🤖 AI Summary
This work addresses the lack of explicit Lipschitz continuity guarantees in standard Transformers, which limits their reliable deployment in safety-critical applications. The authors propose a novel class of in-context Transformers with built-in Lipschitz constraints, interpreting both MLP and attention modules as explicit Euler steps of a negative gradient flow—thereby ensuring stability without sacrificing expressive power. For the first time, they establish a universal approximation theorem for Transformers within the space of Lipschitz functions, leveraging a measure-theoretic perspective that treats the model as an operator acting on probability measures. This formulation yields approximation capabilities independent of the number of tokens. The study thus provides a rigorous theoretical foundation for designing Transformers that simultaneously achieve robustness and expressivity.
📝 Abstract
Stability and robustness are critical for deploying Transformers in safety-sensitive settings. A principled way to enforce such behavior is to constrain the model's Lipschitz constant. However, approximation-theoretic guarantees for architectures that explicitly preserve Lipschitz continuity have yet to be established.
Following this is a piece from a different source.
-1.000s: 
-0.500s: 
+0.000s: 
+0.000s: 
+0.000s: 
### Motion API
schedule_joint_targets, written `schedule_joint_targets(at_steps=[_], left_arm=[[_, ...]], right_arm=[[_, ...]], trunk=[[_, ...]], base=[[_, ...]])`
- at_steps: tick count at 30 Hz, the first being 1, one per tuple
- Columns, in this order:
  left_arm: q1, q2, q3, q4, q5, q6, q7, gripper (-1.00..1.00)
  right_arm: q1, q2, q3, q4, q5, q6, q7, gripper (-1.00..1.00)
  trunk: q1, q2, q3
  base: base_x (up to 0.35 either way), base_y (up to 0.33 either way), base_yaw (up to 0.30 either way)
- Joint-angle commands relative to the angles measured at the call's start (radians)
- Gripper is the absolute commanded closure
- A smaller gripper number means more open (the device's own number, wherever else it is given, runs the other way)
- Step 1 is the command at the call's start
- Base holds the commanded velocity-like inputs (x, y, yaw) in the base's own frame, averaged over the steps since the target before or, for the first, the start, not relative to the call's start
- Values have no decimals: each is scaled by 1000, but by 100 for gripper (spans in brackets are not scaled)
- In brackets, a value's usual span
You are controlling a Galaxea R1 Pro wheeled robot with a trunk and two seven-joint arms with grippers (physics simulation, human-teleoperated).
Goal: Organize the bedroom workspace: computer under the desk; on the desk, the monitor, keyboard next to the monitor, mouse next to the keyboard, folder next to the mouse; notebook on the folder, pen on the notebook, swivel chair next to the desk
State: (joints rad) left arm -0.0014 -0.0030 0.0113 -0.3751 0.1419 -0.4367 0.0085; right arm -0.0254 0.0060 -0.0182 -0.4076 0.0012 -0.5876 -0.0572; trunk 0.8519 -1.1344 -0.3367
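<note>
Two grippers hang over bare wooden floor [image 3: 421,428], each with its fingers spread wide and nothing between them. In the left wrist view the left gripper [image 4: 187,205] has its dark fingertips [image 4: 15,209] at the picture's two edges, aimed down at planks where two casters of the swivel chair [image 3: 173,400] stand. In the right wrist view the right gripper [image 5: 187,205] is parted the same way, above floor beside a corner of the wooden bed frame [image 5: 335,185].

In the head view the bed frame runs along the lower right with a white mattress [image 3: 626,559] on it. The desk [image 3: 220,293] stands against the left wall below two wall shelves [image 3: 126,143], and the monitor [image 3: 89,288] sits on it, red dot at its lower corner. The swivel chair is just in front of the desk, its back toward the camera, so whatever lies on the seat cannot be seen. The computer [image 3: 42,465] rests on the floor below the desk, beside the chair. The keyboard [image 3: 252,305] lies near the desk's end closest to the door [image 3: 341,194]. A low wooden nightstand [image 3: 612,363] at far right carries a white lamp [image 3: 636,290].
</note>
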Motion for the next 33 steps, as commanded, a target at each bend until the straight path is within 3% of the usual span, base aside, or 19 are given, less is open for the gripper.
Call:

In this work, we bridge this gap by introducing a class of gradient-descent-type in-context Transformers that are Lipschitz-continuous by construction. We realize both MLP and attention blocks as explicit Euler steps of negative gradient flows, ensuring inherent stability without sacrificing expressivity. We prove a universal approximation theorem for this class within a Lipschitz-constrained function space. Crucially, our analysis adopts a measure-theoretic formalism, interpreting Transformers as operators on probability measures, to yield approximation guarantees independent of token count. These results provide a rigorous theoretical foundation for the design of robust, Lipschitz continuous Transformer architectures.